### TASK PROMPT
The lines to copy are those with "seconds" in them. Pull each one from the entries below.

Records from a data source
※ ※ ※

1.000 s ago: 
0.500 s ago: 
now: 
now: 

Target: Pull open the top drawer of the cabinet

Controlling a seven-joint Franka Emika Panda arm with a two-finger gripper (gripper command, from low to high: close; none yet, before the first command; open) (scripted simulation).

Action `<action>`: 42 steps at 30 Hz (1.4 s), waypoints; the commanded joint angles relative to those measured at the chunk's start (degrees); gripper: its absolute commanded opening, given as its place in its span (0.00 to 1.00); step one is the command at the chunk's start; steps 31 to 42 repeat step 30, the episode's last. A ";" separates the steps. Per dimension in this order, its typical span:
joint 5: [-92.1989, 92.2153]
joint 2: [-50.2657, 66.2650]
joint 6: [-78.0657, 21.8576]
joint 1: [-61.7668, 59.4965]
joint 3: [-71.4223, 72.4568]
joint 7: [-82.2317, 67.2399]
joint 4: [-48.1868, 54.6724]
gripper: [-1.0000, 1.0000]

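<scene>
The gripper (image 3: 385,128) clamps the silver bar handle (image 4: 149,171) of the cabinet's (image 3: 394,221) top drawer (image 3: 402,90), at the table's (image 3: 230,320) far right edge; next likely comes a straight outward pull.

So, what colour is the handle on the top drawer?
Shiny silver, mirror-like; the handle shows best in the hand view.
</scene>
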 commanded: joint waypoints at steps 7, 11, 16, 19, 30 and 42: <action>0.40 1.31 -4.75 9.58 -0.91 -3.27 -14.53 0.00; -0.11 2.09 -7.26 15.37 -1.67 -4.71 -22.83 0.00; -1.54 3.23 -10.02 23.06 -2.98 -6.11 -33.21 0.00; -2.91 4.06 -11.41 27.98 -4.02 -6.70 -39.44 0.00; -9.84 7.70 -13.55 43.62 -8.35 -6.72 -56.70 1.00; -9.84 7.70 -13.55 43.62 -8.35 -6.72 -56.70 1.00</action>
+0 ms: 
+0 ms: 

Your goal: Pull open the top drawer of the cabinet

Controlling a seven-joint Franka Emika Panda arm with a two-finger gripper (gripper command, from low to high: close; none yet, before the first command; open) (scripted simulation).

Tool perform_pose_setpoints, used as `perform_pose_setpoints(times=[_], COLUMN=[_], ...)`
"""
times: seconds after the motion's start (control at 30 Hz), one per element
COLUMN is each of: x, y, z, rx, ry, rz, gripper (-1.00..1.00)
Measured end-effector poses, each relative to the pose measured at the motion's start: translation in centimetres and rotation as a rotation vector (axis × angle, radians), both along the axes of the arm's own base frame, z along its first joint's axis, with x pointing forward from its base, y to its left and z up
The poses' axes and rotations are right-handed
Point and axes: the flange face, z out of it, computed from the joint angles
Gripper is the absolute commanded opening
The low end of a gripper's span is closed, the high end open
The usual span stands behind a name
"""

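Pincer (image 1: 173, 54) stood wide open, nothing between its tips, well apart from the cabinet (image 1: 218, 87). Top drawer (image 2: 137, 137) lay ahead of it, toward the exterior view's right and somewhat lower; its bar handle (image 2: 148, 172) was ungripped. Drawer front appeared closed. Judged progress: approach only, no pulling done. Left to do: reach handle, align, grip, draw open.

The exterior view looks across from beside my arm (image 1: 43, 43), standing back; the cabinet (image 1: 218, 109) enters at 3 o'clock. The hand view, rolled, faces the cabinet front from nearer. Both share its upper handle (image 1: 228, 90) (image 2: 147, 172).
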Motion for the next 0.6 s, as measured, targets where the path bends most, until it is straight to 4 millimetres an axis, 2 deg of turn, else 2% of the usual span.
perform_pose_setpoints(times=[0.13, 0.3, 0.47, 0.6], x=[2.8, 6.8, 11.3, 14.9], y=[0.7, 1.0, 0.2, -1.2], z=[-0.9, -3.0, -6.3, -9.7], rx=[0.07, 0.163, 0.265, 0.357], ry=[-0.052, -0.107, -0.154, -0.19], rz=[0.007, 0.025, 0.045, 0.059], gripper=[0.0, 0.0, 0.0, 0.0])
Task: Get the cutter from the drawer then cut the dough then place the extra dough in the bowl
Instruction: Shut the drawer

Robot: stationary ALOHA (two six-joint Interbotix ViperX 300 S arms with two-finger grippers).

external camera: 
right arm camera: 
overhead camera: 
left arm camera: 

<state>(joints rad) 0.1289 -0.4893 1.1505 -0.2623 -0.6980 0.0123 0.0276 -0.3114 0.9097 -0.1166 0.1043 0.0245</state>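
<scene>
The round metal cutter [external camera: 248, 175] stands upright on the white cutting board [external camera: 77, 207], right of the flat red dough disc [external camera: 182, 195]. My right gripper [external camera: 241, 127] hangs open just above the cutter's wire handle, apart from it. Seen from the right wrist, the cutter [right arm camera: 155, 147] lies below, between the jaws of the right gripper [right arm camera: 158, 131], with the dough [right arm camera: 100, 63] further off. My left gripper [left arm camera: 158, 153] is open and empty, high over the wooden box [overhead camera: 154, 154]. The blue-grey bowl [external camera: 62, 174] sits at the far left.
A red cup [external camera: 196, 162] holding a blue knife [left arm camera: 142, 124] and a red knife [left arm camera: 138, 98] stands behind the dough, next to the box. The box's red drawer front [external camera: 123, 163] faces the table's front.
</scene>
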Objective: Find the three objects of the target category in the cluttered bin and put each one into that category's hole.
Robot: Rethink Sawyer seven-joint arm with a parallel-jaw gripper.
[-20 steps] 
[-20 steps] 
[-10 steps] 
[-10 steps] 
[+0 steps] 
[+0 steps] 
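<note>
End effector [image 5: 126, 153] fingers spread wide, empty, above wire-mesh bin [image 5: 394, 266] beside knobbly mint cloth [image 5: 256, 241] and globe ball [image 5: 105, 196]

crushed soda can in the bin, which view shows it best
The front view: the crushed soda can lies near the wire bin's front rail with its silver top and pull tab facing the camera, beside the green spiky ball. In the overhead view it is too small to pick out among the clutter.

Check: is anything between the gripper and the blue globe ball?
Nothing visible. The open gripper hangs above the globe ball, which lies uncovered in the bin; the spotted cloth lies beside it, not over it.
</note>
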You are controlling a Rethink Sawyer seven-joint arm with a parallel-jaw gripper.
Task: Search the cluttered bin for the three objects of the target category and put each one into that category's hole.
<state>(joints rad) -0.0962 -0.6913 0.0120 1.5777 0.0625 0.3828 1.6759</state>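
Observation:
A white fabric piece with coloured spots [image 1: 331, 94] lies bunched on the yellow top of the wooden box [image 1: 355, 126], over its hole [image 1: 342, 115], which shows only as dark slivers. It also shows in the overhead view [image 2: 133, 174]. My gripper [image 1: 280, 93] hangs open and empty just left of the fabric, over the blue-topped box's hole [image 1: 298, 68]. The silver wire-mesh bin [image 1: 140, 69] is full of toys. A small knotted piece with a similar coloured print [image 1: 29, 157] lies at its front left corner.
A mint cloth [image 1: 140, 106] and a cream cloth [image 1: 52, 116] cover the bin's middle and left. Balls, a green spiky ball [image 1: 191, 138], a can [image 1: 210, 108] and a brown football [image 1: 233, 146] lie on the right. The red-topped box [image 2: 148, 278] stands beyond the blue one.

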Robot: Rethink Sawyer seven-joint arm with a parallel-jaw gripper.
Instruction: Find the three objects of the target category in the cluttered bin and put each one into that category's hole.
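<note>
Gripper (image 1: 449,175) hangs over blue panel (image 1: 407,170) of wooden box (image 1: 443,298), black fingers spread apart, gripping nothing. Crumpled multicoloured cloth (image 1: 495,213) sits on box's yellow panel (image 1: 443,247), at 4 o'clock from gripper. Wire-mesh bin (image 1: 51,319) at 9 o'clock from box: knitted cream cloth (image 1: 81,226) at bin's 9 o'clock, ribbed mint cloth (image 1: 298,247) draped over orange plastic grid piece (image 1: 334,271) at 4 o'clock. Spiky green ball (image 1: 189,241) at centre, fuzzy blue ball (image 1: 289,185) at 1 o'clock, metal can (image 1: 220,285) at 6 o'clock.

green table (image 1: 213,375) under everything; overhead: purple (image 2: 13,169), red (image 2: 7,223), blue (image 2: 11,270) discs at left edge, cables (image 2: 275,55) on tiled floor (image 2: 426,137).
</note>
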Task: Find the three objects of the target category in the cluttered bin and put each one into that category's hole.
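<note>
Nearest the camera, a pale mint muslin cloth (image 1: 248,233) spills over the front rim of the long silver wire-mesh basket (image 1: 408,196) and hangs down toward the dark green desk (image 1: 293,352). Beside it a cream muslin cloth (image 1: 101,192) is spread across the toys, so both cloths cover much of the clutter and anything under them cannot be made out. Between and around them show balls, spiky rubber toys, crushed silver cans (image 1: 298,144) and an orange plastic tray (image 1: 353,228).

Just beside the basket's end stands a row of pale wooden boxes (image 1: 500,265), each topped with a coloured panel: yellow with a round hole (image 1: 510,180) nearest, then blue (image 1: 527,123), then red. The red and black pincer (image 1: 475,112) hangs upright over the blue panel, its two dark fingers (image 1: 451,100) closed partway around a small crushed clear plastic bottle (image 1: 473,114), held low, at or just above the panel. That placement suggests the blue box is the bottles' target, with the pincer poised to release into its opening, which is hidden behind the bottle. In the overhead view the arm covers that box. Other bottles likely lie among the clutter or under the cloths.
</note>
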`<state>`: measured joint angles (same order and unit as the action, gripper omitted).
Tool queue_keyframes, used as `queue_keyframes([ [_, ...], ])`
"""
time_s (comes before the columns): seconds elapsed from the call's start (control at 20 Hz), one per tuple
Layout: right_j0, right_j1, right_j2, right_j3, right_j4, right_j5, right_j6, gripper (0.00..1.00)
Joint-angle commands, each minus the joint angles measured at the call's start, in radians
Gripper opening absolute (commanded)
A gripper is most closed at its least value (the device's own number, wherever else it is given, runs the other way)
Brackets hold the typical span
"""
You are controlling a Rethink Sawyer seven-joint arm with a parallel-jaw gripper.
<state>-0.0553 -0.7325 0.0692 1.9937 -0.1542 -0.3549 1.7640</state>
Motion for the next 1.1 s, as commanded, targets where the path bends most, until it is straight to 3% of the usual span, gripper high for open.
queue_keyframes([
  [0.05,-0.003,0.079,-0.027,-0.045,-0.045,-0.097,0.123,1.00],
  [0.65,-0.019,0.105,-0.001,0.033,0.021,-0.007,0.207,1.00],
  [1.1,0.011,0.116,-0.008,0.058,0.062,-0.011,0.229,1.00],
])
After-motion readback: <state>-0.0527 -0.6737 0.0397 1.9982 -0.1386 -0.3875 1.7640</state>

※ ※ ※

### RESPONSE TO THIS EXERCISE
times: seconds after the motion's start (control at 30 Hz), one per element
time_s (comes before the columns): seconds elapsed from the call's start (control at 20 Hz), one per tuple

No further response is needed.